That person that you have the greatest times with. That person you have all the laughs and smiles with. That person that you aren’t afraid to let see you cry your eyes out. That person who’s your sister from another mister. That person you always turn to for support. That person you know is always there for you. It’s called…your best friend.
Everyone has a best friend. I don’t care who you are. It could be a person in your grade, in your school, or from church. It could be your cousin or even your sibling. It could be your dog or the freaking rock in your backyard. You have one.
So what happens when your best friend starts becoming distant? You don’t know what to do. You think “Oh my word, what have I done? Did I say something?” You start to panic. You feel like you’re losing a part of yourself. Then, maybe you talk it out. Maybe you yell it out. Maybe you scream it out. Or, maybe it doesn’t get out. Maybe you let it go. Maybe you just don’t care enough to want to do anything about it. So maybe you just stop being friends.
I’m in the above situation at the moment. My best friend means everything to me. I’d take a bullet for her. I swear it. Ever since our school year started last September, she’s become quite distant. Although, I didn’t quite notice this until about two or three months ago. Once I noticed, I kind of said to myself “She’s always like this. It’s not a big deal. It’ll blow over. It always does.” But, it didn’t. It kept happening and happening. I tried my hardest to keep this friendship going, even if it wasn’t best-friendship. I turned to a different friend for help. What a mistake that was. My best friend and I finally had about a week long conversation. I told her exactly how I felt. For the first time, I didn’t hold back on my feelings. After this was done, she said she’d try harder. We made plans for the next week. We hung out, but it felt different. This wasn’t me hanging out with my best friend anymore. This was me forcing myself not to break out in complete sobs and ask her what I could do to make this better. This was me not wanting to be there with the only person I ever wanted to be with all the time: my best friend in the whole world.
After that day, I started thinking….a lot. Then, I hung out with my other friends. The friends I love to death but they weren’t the same as hanging out with my best friend. Then, I realized these people ARE my best friends. These are the people I want to be friends with for the rest of my life. They’re reliable and so awesome. Then, I made a decision. The relationship I had with my “best friend” is over. Done. Finito. I learned that I can’t continue the pain I keep feeling. I can’t continue hoping and waiting on something that will never happen. I can’t continue hoping that somehow, our friendship will rekindle and it’ll be like it used to, or that she'll change or I'll change. It wasn’t happening. So now, I am in the process of healing and filling the hole I have in my heart. I cry myself to sleep every night because of this. This is the hardest decision I’ve ever made.
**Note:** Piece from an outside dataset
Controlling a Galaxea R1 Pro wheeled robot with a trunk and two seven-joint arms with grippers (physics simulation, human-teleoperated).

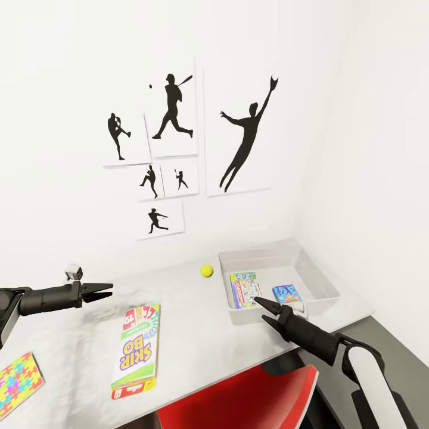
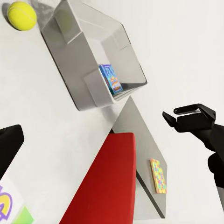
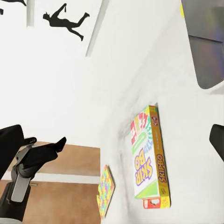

And if the person of whom I’m speaking of is reading this, you know who you are, I wish you all the best in your life. I hope things go your way. But I also hope that after reading this, you know how you’ve made me feel, which is deeply hurt and pained. I hope you feel look back on all those memories we had and think “those were the days” but if you don’t, I understand. And I would also like you to know that I do NOT try to be someone I’m not. I’m a different person than I was two years ago and so are you. We just don’t mix anymore, and oddly, I’m okay with that.
And so, my life lesson for this entry is: sometimes, great things fall apart so better things can fall together.